Eventually she did. “My parents cared for her when we were children, her mother worked far away and sent money. And we all treated her awfully, like a little servant.” Grantaire had heard enough about Éponine’s own childhood to imagine how bad things must have been for that poor girl.

“Eventually my parents got a fat pay-out from a man who claimed her mother had died and sent him look after her. And we were glad for the money and glad to see her go. And now she’s all dressed up nicely with her ‘father’ and we’re all almost getting arrested in the slums.

“And, and, I didn’t know myself as a child, let alone her, but when I saw her lately we both _knew_…” She clasped her hand to her mouth and swallowed back a sob. Grantaire squeezed her arm, and she burrowed deeper, burying her head in the crook of his neck as she finally let out all the hurt that had been stored in her the past few weeks, soaking Grantaire’s collar with salt.

When her shaking had mostly stopped, she pulled away from him and scrubbed at her eyes.

“Sorry. It just. I hate this.”

“There’s no need to apologise, Éponine. There’re hardly grounds for this being your fault.” said Grantaire, hauling himself up from where he was sitting. “I think this situation calls for you to drink far more alcohol than you currently have in your body.” He held out his hand to her. “Shall we go find some wine?”

She gave him a small, genuine smile, reaching the corners of her still watery eyes, and pulled herself up.


	16. Chapter 16

**Summary for the Chapter:**

> Grantaire guided Éponine towards the Corinth

Grantaire guided Éponine towards the Corinth, the café Jehan had brought him to after his disastrous first encounter with Feuilly. Ever since then, it had been Grantaire’s café to go to when the gods seemed to be working against. As far as he knew, the poet was the only other member of _Les Amis_ who knew about it, and he didn’t seem to be a frequent customer.

Unfortunately, on this occasion ‘as far as he knew’ turned out to be wrong, when he noticed a couple of familiar faces sitting in a corner. He retreated immediately, pulling Éponine behind him.

“What’s _wrong_, Grantaire, I thought you said we were getting drinks here?” hissed Éponine, pulling her arm from his grip, and rubbing at her wrist where his grip had tightened.

“Joly and Bossuet are sat in the corner. If they see us they’ll invite us to join them, and I know you didn’t want to meet any of them.”

Éponine paused for a second, then she started tugging Grantaire back towards the café. “Things are already bad, they can hardly get worse. And it’s about time I met some of your other friends.”

She went straight to the bar and ordered two bottles of their strongest cheap wine, leaving Grantaire slightly dumbfounded, though he handed over the money graciously. Éponine thrust one of the bottles into his hands, and spun to face the room

“So. Which ones are your friends?” She asked, eyes scanning the room as if she might be able to guess. Grantaire didn’t get to answer before his name was shouted, the sound rising over the general bustle of the café. He shot her a crooked smile, and led her over to the corner. Bossuet stood, and made to grab extra chairs for them from other tables, but he succeeded only in causing said chairs to topple to the floor, and himself along with them. Grantaire rushed forward a little to help his friends up.

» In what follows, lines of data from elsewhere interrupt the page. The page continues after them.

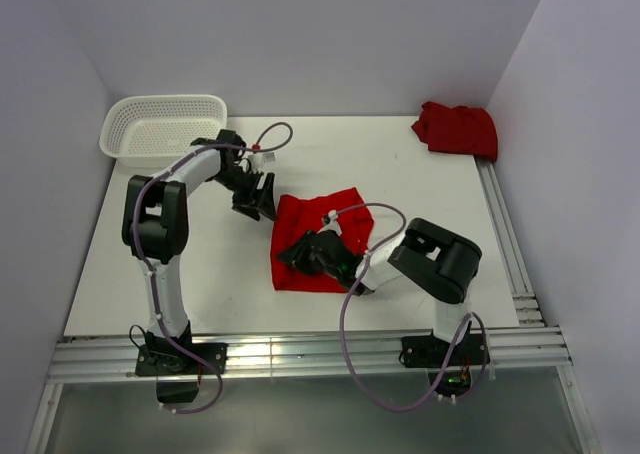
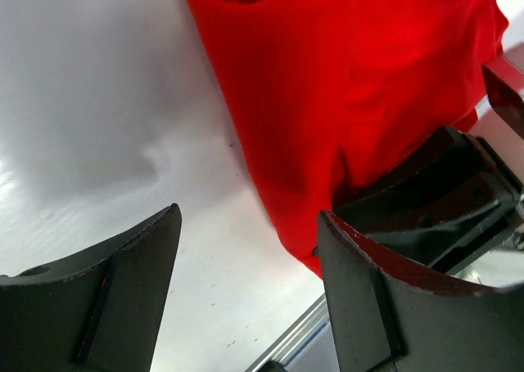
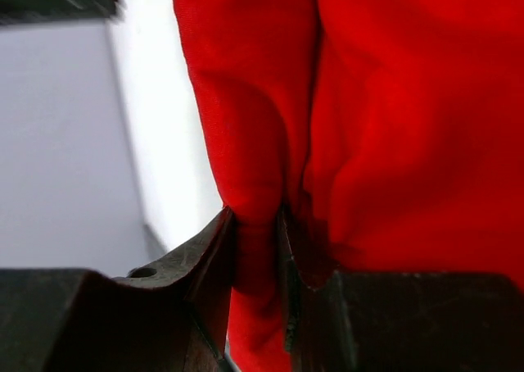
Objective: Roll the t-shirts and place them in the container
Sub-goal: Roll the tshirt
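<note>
Roughly folded, the red t-shirt (image 1: pixel 312 214) is pinched by the right claw (image 3: pixel 258 224); the left claw (image 2: pixel 248 216) gapes empty.

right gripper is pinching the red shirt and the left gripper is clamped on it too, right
Not quite. The right gripper does pinch the t-shirt, but the left gripper is open beside it, gripping nothing, as the left wrist view shows.

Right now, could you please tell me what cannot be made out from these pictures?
centre t-shirt: near corner covered by the right gripper, top view; outline cut off by the frame edges, both wrist views.
far t-shirt: crumpled, too small to read its folds, top view.
white basket: outside both wrist views.
</note>
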You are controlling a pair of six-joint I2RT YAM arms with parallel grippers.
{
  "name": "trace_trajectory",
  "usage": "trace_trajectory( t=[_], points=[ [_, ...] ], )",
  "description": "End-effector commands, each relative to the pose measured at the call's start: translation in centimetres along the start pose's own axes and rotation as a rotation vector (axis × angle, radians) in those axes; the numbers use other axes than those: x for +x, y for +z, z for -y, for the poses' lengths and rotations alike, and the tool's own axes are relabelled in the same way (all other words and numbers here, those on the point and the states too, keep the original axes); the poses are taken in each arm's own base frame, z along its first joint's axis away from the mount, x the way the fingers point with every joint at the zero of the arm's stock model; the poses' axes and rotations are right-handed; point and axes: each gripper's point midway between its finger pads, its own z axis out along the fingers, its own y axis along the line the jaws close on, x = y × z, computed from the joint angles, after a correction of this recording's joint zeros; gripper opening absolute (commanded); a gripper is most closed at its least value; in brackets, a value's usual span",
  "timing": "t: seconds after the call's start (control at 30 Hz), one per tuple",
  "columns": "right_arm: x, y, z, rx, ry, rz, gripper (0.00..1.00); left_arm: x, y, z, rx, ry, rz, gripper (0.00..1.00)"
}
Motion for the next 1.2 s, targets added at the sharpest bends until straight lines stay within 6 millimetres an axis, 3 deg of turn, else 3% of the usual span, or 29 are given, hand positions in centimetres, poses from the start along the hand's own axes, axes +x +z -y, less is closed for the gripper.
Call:
trace_trajectory(
  t=[0.0, 0.37, 0.47, 0.6, 0.67, 0.7, 0.77, 0.8, 0.83, 0.87, 0.9, 0.93, 0.97, 1.03, 1.07, 1.13, 1.17],
  points=[
    [1.6, -0.7, -2.1, -0.157, 0.078, -0.088, 0.24, -0.6, 0.7, 1.1, 0.086, 0.066, 0.045, 0.72],
    [2.5, -1.5, -0.9, -0.225, 0.179, -0.128, 0.24, -0.7, 4.5, 0.5, 0.197, 0.054, 0.048, 0.70],
    [2.6, -1.5, -0.5, -0.212, 0.187, -0.130, 0.24, -0.9, 5.0, 0.4, 0.172, 0.038, 0.046, 0.63],
    [2.1, -1.3, 0.5, -0.128, 0.163, -0.095, 0.26, -1.3, 4.6, -0.7, 0.044, -0.022, 0.053, 0.39],
    [1.9, -1.5, 1.7, -0.018, 0.129, -0.070, 0.33, -1.5, 4.3, -1.3, -0.033, -0.029, 0.051, 0.31],
    [1.3, -1.2, 1.1, 0.009, 0.081, -0.034, 0.36, -1.2, 4.2, -1.6, -0.067, -0.042, 0.031, 0.25],
    [0.1, -1.9, 3.2, 0.208, 0.001, 0.044, 0.45, -1.6, 3.9, -2.0, -0.143, -0.029, 0.035, 0.21],
    [-0.2, -1.6, 0.7, 0.219, -0.052, 0.074, 0.48, -1.6, 3.8, -2.1, -0.167, -0.032, 0.035, 0.20],
    [-0.1, -2.9, 2.9, 0.372, -0.114, 0.073, 0.52, -1.6, 3.5, -2.3, -0.200, -0.026, 0.028, 0.19],
    [-1.6, -2.6, 0.1, 0.378, -0.143, 0.149, 0.54, -1.7, 3.5, -2.3, -0.219, -0.024, 0.023, 0.19],
    [-1.0, -3.0, 0.0, 0.426, -0.185, 0.151, 0.55, -2.0, 3.3, -2.2, -0.233, -0.011, 0.025, 0.18],
    [-0.9, -4.3, 1.7, 0.544, -0.244, 0.141, 0.57, -1.7, 3.4, -2.0, -0.246, -0.008, 0.003, 0.18],
    [-2.0, -4.2, -0.6, 0.543, -0.259, 0.197, 0.57, -1.7, 3.3, -2.4, -0.277, -0.004, -0.002, 0.18],
    [-1.7, -5.4, 0.3, 0.653, -0.332, 0.204, 0.58, -1.8, 3.4, -2.2, -0.295, 0.009, -0.015, 0.18],
    [-2.0, -5.2, -1.7, 0.639, -0.334, 0.224, 0.58, -1.5, 3.4, -2.2, -0.311, 0.011, -0.031, 0.18],
    [-1.9, -5.7, -1.4, 0.704, -0.405, 0.249, 0.58, -1.5, 3.6, -2.0, -0.326, 0.023, -0.044, 0.18],
    [-1.9, -5.4, -3.2, 0.686, -0.408, 0.261, 0.58, -1.4, 3.6, -2.1, -0.338, 0.024, -0.049, 0.18]
  ],
)
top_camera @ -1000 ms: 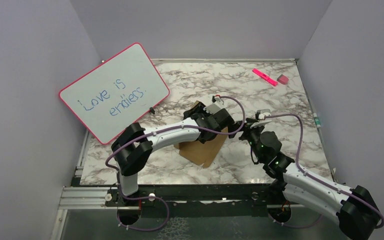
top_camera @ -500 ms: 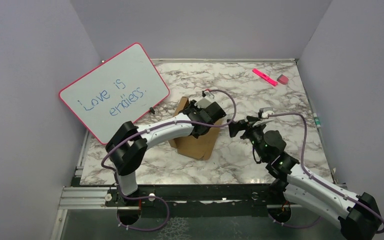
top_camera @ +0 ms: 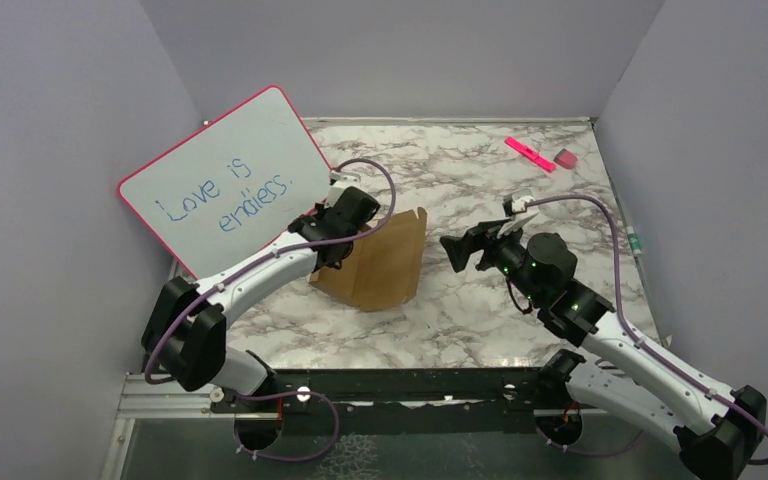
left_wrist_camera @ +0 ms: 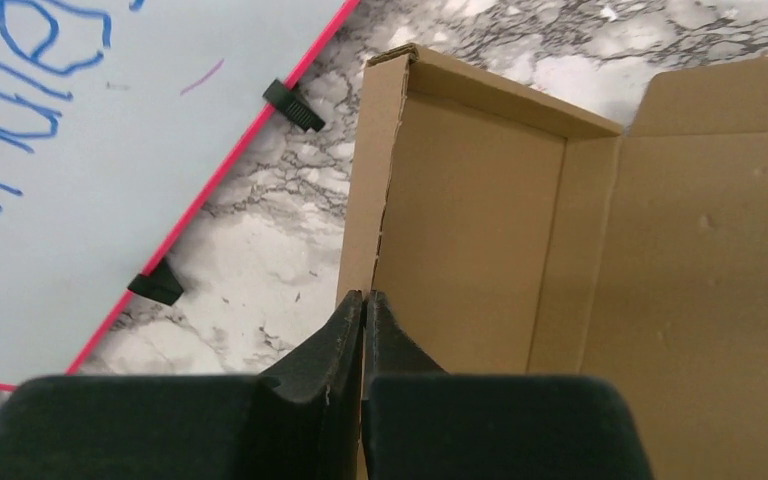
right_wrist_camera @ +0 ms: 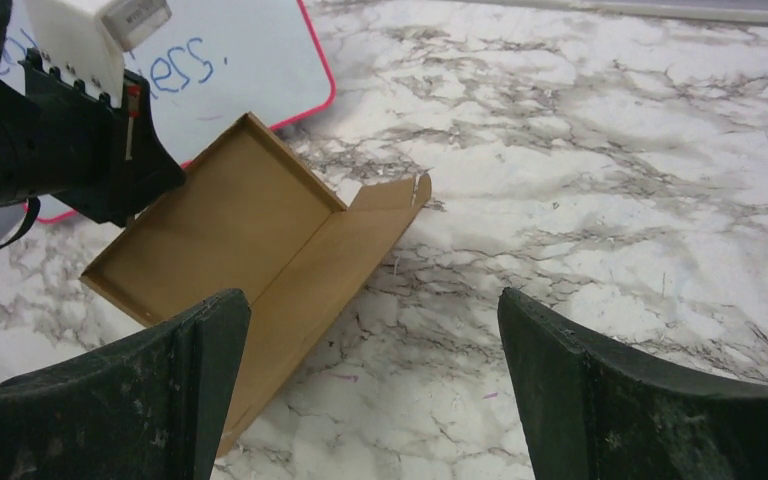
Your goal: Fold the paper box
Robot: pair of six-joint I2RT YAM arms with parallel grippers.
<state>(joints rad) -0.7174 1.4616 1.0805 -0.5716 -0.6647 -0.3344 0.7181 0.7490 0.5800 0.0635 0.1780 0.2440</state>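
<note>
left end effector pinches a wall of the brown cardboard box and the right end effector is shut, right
No, the right end effector is wide open, per the right wrist view; the left end effector does pinch the brown cardboard box wall.

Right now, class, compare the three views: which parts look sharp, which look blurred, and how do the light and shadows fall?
Top external: even, soft light, no glare on the whiteboard, faint shadow by the paper box. Left wrist: cardboard sharp; the left gripper, shut on its wall, dark and soft. Right wrist: table in focus; the open right gripper blurred at the bottom corners.
</note>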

“Bossuet, my friend, may it never be said that you are not inordinately clumsy.” He said with a smile, kissing his friend on the cheeks, before turning and doing the same to Joly, who had half-risen, resting on his cane. He had a large smile on his face.

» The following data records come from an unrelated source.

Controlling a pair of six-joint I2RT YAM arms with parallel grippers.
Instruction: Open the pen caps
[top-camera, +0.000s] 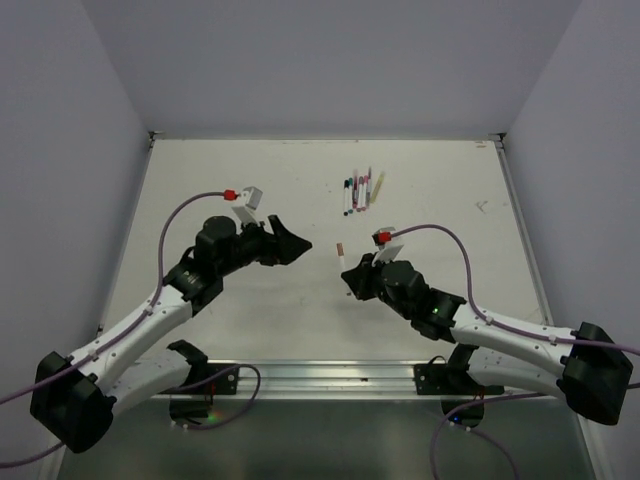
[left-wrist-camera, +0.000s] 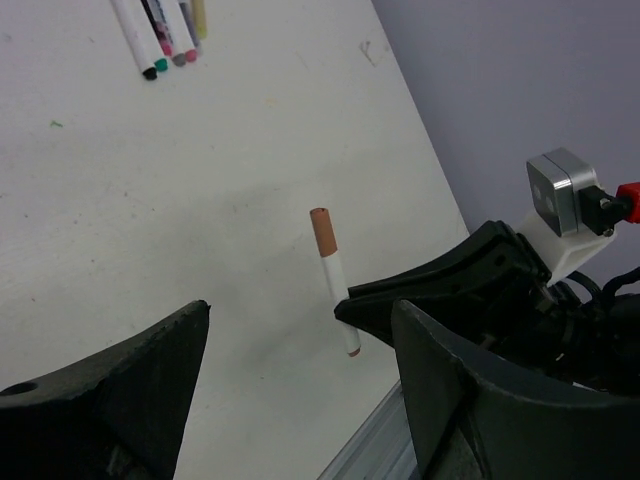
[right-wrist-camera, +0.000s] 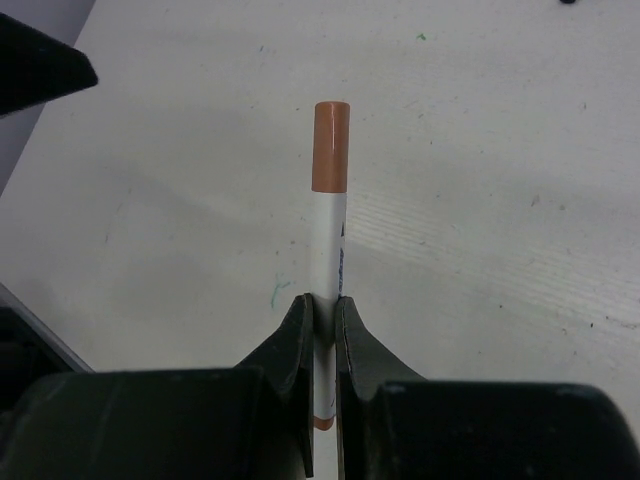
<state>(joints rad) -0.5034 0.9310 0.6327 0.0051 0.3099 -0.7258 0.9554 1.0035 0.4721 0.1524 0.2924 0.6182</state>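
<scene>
The right gripper (right-wrist-camera: 323, 305) is squeezed tight on one pen (right-wrist-camera: 328, 240), and it holds the white middle part, not the top. I think it holds it low like that so the orange-brown cap (right-wrist-camera: 331, 146) sticks out free, with nothing in the way. The pen is lifted up off the table (top-camera: 230, 170), near the middle, and its cap points to the far side. The left gripper (top-camera: 300, 248) is just beside it on the left and is not touching it. Its two fingers (left-wrist-camera: 150, 370) are spread wide apart with nothing between them. From the left wrist view the cap (left-wrist-camera: 320, 232) shows right in the gap, so that hand looks lined up to come and grab it. My guess is that one hand keeps the pen steady so the other can pull the cap straight off. The cap is on the pen now, so this one is not open yet. The other pens (top-camera: 360, 190) lie close together in a little bunch on the far side of the table, a bit to the right, well away from both hands. They wait there for their turn, and I cannot tell for sure which of their coloured ends are caps
</scene>
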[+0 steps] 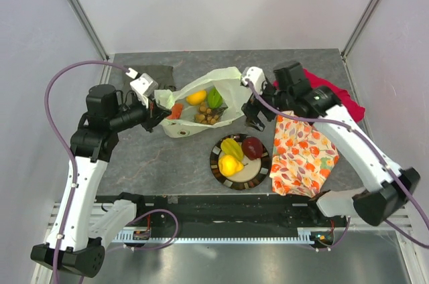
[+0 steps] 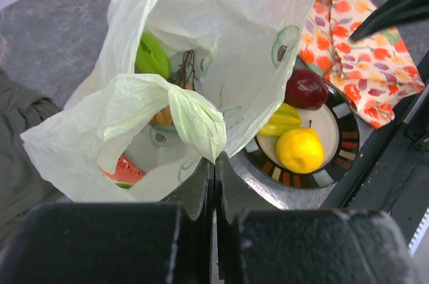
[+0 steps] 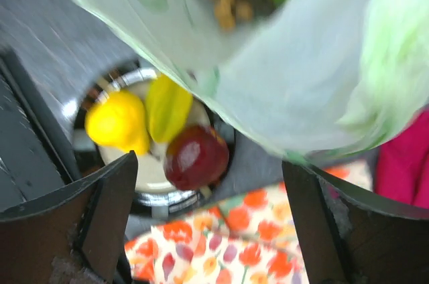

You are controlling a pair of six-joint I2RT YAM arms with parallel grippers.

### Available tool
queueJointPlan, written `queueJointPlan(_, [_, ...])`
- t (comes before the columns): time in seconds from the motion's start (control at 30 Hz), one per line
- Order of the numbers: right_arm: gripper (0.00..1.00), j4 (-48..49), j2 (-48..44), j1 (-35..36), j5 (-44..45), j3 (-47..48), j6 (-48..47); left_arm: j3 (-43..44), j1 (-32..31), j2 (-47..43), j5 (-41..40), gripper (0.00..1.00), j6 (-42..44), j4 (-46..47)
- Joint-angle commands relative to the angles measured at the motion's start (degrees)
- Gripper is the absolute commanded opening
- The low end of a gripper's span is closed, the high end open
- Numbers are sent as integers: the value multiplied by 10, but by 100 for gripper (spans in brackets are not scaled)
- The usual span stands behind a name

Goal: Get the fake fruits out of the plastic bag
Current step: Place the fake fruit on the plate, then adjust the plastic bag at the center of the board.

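The plastic bag (image 1: 201, 90) lies open at the table's middle. It holds a yellow-orange fruit (image 1: 196, 97), a green one (image 1: 214, 98), a brown grape cluster (image 1: 207, 115) and a melon slice (image 1: 175, 111). My left gripper (image 1: 157, 111) is shut on a fold of the bag's edge (image 2: 201, 126) at its left end. In the left wrist view the green fruit (image 2: 153, 56) and melon slice (image 2: 124, 171) show inside. A lemon (image 1: 230, 165), a yellow-green piece (image 1: 232, 147) and a dark red fruit (image 1: 253, 147) lie on the striped plate (image 1: 263, 171). My right gripper (image 1: 258, 118) is open and empty above the dark red fruit (image 3: 196, 157).
An orange-flowered cloth (image 1: 301, 153) lies right of the plate, with a red cloth (image 1: 335, 93) behind it. An olive-grey folded cloth (image 1: 153, 73) lies at the back left. A black rail (image 1: 221, 207) runs along the near edge.
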Motion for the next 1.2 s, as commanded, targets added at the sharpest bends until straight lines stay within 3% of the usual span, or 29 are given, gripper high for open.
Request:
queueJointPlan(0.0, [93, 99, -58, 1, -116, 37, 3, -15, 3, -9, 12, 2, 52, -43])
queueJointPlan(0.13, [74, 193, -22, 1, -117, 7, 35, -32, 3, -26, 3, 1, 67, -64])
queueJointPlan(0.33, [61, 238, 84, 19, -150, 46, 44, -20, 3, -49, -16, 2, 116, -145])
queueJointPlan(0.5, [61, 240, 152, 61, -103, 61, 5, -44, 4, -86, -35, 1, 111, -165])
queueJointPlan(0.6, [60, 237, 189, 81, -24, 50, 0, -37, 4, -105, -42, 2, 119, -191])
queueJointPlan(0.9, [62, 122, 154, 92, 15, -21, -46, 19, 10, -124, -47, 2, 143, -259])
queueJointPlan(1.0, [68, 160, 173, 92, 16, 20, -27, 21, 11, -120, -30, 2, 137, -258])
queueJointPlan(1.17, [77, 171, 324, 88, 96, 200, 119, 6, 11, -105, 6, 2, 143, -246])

“Grantaire, it’s so good to see you! We can finally introduce you to our beautiful Musichetta!”

“And I can introduce you to my good friend Éponine,” Grantaire said, returning his smile. Éponine stepped forward with an almost-shy smile to greet Grantaire’s friends, and Grantaire turned to greet the tall – well, taller than Joly at least, not that that was saying much – woman who must be his friends’ lover.

Grantaire grabbed her hand and kissed it with a flourish. “Ah, Musichetta, I’ve heard a great deal about y-” He froze as he met her eyes. She raised an eyebrow at him. He opened his mouth to try and say something, anything, but no sound came out. He had never considered… He had a feeling that Joly and Bossuet had lived before, but he had no memory of them. As such, the idea that their lover was someone who he _had_ known had never occurred to him. But here he was. And here _she_ was.

There were two women over whom a war was fought at Troy.

“Achilles.” Briseis’ voice was cool, and who was Achilles to blame her? “You look like shit.”

“Briseis. I-”

“Hold on just a second,” Joly interrupted, before Grantaire could say anything, which was good, because he had no idea quite what to say to a woman who had once been his war prize, “_Grantaire_ was _Achilles_?!” Grantaire drew his eyes away from Musichetta and looked over at her lovers, who were both staring at him, their mouths agape.

“I… Yes?” Grantaire said. He had just assumed that they knew. After all, Feuilly had been told who he was. He had supposed it was something that everyone but Patroclus knew.

Éponine sniggered a little. He shot her a quick glare.

Bossuet threw a hand over his forehead dramatically, accidentally hitting Joly in the process, who staggered a little. “Everything suddenly makes _sense_ now!”

Joly quickly recovered, joining in with his own dramatic gesturing. “The fight when we first met you!”

“The way you looked like you wanted to murder Feuilly!”

“The pining!”

“Oh! The pining!”

Éponine was fully laughing now, and if Grantaire wasn’t so shaken by the fact that _Briseis_ was here and Joly and Bossuet had only just found out who he had been, he would have been happy that she was so distracted. Instead he raised an eyebrow at them.

Éponine’s laughter almost doubled. “You guys have exactly the same expression right now.” She said, between laughs, gesturing vaguely towards him and Bri- Musichetta.

He turned to face her, and sure enough she had one eyebrow raised archly, though hers was aimed at him and not her hysterical lovers.

“Pining?”

Grantaire swallowed, looking down. “Patroclus. He… He doesn’t recognise me.”

“And?” Grantaire glanced back up at her response. Musichetta’s expression was distinctly unimpressed. Grantaire was confused.

“And what?”

“And, get over it? Find someone else? I did.” She gestured towards Joly and Bossuet, who had by now recovered, and were watching the conversation closely. Even Éponine’s laughter had died down.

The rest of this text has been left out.